HC1.6 algemeen bouwplan cellen en organen Flashcards
Noem de zeven stappen waar de ontwikkeling van leven in kan worden onderverdeeld
1 ontstaan van planten
2 O2-concentratie stijgt
3 ontstaan van DNA en RNA
4 ontstaan van bacteriën
5 ontstaan van eukaryoten en multicellulaire organismen
6 ontstaan van verschillende bouwplannen
7 ontstaan van een grote verscheidenheid aan organismen
Hoe zijn eukaryote cellen ontstaan?
Door endosymbiose van prokaryote cellen
Noem vier dingen waar de prokaryote cel in verschilt ten opzichte van de eukaryote cel
1 kleiner
2 een celwand (alleen plantaardige cellen (eukaryoot) hebben een celwand, dierlijke niet)

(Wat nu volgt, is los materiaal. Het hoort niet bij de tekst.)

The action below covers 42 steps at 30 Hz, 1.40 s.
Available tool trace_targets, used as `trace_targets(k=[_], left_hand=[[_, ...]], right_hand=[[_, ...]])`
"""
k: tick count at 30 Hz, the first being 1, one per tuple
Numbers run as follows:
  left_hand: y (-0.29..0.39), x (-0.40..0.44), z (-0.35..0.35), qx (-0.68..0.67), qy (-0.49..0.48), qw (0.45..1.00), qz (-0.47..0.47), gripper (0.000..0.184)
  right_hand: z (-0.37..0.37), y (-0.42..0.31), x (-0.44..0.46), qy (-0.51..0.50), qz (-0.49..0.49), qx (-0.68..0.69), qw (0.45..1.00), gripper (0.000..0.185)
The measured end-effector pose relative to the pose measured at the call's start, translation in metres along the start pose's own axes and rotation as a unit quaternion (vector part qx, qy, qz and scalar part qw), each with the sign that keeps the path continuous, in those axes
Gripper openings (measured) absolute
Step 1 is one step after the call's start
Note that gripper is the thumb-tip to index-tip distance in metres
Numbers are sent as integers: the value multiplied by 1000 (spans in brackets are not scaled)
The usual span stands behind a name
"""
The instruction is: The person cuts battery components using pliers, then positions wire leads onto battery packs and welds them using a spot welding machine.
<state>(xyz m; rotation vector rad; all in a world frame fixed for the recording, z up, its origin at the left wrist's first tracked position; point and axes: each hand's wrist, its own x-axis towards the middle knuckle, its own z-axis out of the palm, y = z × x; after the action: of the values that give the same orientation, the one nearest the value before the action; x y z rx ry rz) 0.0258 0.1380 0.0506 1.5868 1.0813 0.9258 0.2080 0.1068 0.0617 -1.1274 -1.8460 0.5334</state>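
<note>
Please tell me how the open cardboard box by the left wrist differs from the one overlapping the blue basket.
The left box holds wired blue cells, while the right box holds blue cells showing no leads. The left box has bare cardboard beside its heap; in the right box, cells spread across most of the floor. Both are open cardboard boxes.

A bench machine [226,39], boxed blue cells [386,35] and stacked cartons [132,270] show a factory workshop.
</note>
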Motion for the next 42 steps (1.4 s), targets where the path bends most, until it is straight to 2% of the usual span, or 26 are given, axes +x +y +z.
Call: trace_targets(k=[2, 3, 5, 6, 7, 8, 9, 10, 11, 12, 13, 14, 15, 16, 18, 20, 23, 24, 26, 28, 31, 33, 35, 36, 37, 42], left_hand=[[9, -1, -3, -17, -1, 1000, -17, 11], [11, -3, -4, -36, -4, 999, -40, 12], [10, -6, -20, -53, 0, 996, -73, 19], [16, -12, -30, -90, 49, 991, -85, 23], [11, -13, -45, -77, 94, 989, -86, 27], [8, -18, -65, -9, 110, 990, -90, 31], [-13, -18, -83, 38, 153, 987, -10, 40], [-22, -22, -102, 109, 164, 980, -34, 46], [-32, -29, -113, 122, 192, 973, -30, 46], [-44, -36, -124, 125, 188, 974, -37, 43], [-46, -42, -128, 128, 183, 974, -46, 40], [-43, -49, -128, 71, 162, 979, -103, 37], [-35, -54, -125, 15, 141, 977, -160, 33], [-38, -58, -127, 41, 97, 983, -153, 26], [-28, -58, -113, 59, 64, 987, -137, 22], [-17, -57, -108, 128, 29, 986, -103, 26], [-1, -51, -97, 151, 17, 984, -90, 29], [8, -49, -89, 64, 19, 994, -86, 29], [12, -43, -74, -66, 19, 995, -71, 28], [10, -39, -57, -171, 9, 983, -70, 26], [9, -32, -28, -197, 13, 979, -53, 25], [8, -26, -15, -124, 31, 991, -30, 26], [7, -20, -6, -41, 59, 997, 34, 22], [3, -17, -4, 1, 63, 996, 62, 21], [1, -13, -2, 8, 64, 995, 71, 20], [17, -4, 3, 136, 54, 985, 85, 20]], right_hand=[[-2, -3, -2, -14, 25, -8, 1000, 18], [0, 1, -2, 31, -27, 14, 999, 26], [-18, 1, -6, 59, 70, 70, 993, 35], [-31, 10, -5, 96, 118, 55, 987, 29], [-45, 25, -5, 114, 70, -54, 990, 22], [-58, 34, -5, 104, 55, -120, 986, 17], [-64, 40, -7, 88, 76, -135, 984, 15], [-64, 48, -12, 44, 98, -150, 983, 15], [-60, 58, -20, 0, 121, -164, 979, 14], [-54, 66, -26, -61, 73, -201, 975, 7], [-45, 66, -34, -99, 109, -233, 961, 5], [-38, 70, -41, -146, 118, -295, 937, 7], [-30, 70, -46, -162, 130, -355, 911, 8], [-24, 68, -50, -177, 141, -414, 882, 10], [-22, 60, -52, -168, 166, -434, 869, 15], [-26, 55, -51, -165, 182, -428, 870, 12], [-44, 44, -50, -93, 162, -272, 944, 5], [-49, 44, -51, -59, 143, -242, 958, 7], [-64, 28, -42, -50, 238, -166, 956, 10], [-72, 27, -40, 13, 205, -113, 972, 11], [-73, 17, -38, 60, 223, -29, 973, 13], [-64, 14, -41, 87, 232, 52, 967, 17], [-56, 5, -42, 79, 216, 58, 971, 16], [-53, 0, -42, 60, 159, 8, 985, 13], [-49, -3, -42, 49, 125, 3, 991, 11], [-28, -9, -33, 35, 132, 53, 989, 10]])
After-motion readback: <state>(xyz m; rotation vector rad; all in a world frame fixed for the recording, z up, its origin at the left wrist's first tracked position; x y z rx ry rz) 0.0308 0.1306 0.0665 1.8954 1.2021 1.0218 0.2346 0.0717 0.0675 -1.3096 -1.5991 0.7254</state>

3 energievoorziening op basis van ionenpompen: e-transport (beperkte capaciteit) vs mitochondria
4 70S ribosomen vs 80S ribosomen
Door wat kunnen organismen makkelijker geclassificeerd worden?
Ribosomaal RNA. Dit is een geconserveerd deel in een organisme.
Wat is verticale gentransfer?
Wanneer genetisch materiaal wordt uitgewisseld van ouder op kind binnen dezelfde soort
Wat is horizontale gentransfer?
Wanneer genenuitwisseling plaatsvindt tussen individuen van verschillende soorten
Noem de vier eerste stappen van eukaryotisering die duidelijk de verschillen weergeven tussen prokaryote en eukaryote cellen
1 verlies van de starre celwand en het plooien van het celmembraan
2 de mogelijkheid tot fagocytose door het flexibel worden van het celmembraan
3 het ontstaan van een cytoskelet door microtubuli en microfilamenten
4 de mogelijkheid tot inwendig transport, amoeboïde bewegingen en compartimentering door het ontstane cytoskelet
Wat is het verschil tussen het cytoplasma en het cytosol?
Het cytoplasma is alles binnen het plasmamembraan behalve de nucleus en het cytosol is de vloeistof in de cel
Waaruit bestaat het cel-/plasmamembraan?
Een fosfolipidenlaag die bestaat uit een hydrofobe staartkant en een hydrofiele kopkant.
Noem de drie dingen die aan/door het celmembraan zitten
1 glycocalyx (bestaande uit glycoproteïnen)
2 transmembraaneiwitten
3 perifere eiwitten
Wat zit op de laag glycocalyx op het celmembraan?
Herkenningsreceptoren
Waar ligt de nucleolus?
In de celkern/nucleus
Noem de twee functies van de nucleolus
1 transcriptie van ribosomaal RNA
2 assemblatie van ribosomale subunits: RNA + eiwit
Wat zit er op het membraan van het ruw endoplasmatisch reticulum?
Ribosomen
Wat zijn de drie functies van het ruw ER?